Moolman orchestrates ElementOne offer
ELUSIVE media magnate Terry Moolman is the central figure behind the R2.3-billion offer for ElementOne — not billionaire Johann Rupert.
Speaking at Caxton’s AGM on Friday morning, chairman Paul Jenkins put paid to speculation that the offer by the BidCo consortium for ElementOne — which controls about 39% of the shares of the R12-billion Caxton & CTP Publishers and Printers — was Rupert’s entry into the media sector.
The speculation arose because BidCo is controlled by Moolman, Rupert company Remgro and Rand Merchant Bank.
“The company is still firmly under the control of Mr Moolman at the top,” said Jenkins.
“BidCo will entrench his control, not pass it to Johann Rupert and Remgro. This deal sees the end of the dead hand on the tiller.”
ElementOne’s major shareholders include Allan Gray, Coronation Fund Managers and Tantalum Capital.
The comments echo statements made by Rupert at Remgro’s AGM earlier in the week. He said Remgro was not interested in print media.
“Remgro was appointed to assist in unlocking value. There were a few people who thought they could rattle Mr Moolman’s cage. But they were stuck and wanted to get out,” he was reported as saying.

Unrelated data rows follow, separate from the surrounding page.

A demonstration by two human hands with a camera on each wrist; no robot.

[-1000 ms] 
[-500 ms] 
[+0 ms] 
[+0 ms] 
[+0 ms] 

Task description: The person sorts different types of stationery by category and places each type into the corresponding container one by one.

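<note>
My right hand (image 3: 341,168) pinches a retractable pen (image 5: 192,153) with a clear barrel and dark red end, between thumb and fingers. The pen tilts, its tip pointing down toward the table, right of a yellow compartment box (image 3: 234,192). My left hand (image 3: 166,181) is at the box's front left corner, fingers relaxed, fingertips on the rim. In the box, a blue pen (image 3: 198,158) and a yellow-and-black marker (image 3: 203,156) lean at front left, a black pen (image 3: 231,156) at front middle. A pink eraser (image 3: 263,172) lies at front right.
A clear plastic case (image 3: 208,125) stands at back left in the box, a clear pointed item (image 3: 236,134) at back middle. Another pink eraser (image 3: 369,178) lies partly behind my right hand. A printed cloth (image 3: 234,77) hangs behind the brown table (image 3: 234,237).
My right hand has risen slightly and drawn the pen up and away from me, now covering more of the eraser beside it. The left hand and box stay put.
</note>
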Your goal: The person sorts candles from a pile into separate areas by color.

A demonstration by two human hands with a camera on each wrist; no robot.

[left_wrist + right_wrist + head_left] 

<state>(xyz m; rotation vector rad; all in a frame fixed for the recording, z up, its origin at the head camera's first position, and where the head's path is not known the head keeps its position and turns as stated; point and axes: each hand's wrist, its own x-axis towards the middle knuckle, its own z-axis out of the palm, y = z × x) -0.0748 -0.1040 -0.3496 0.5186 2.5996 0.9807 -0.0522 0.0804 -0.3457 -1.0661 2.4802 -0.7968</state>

ElementOne was created by the breakup of Johnnic Communications — which included what is now Times Media Group, the owner of this newspaper — and holds 80 million direct shares in Caxton and a further 86 mil- lion via Afmed and other holdings. ElementOne was forced to delist in 2010, and has since become a value trap, with its shares trading over the counter at a substantial discount to the value of the underlying Caxton shares.
If BidCo succeeds in buying ElementOne, which looks likely, it could simplify this structure in one fell swoop.
Adrian Zetler, equity analyst at Coronation, said he expected the deal to lead to a restructuring of the whole group — but he could not speculate about how it would look afterwards.
“We think the offer is fair and are in support of the deal,” he said.
“The ElementOne shares were trading at a discount … but one must take into consideration the complex holding company structure, potential taxes inherent in the structure and other costs.
“When considering all these factors, we came to the conclusion that the offer was fair. Furthermore, you have the option of receiving a large part of your consideration in Caxton shares and are therefore still able to share in any future upside in the Caxton shares.”
Avior Research director and analyst Kevin Mattison said the discount was a result of trading over the counter as well as a lack of security that dividends from Caxton would get passed on to ElementOne shareholders.
They were not reaping the full value from the underlying Caxton holding, but its complicated structure kept most potential suitors at bay.
The company had been planning an in specie special dividend payment to shareholders but reversed that decision when Moolman, RMB and Remgro came to the table with an offer at a premium to the discounted valuation.
Remgro will take a passive role in the deal. “We are not contemplating any board seats,” Rupert said.
As long as Moolman retains such tight control of Caxton, he looks set to resist pressure from fund managers like Allan Gray and Coronation to strip assets — unlike Johnnic, which succumbed to pressure and sold prize assets to its major competitor.
In this case, the fund managers will be pleased they will be able to swap ElementOne shares for Caxton shares.
At Friday’s AGM shareholder activist Theo Botha was looking to deal with what he believed was the downside of de facto control by Moolman, just days after Assore chairman Desmond Sacco had given his “I am the godfather” speech at Assore’s AGM.
Moolman’s steady presence has been reassuring in an increasingly difficult print media environment. Caxton’s Turnover grew to nearly R6-billion in the last year and profit before tax was R686-million — thanks largely to its wide range of lucrative community newspaper titles.
But Botha pointed out that remuneration policy had not been tabled and that the policy for director remuneration was unacceptably vague.
“Today’s business does not include a resolution where shareholders approve the company’s remuneration policy in a non-binding advisory vote as required by its corporate governance register and in terms of the King 3 Report on corporate governance, as required by JSE listing requirements,” he said, in an unsuccessful attempt to bring the AGM to a close until the issue had been rectified.
“In fact, nowhere in this 2013 annual report does it reflect the company’s remuneration policy.”
Botha accused the board of running a reputational risk.
“There’s no rationale given, no key performance indicators,” he said.
But Andre Visser, general of issuer relations at the JSE, said approval of the company’s remuneration policy is not a JSE requirement.
“I can confirm that principle 2.27 of King 3 contains certain recommendations in this regard, but King 3 is incorporated into the listings requirements on an ‘apply or explain’ basis, which means this principle is not mandatory and companies can elect to explain why they have not adopted [it].
“Separate from the above, the Companies Act requires shareholders’ approval by special resolution for directors’ fees,” Visser said.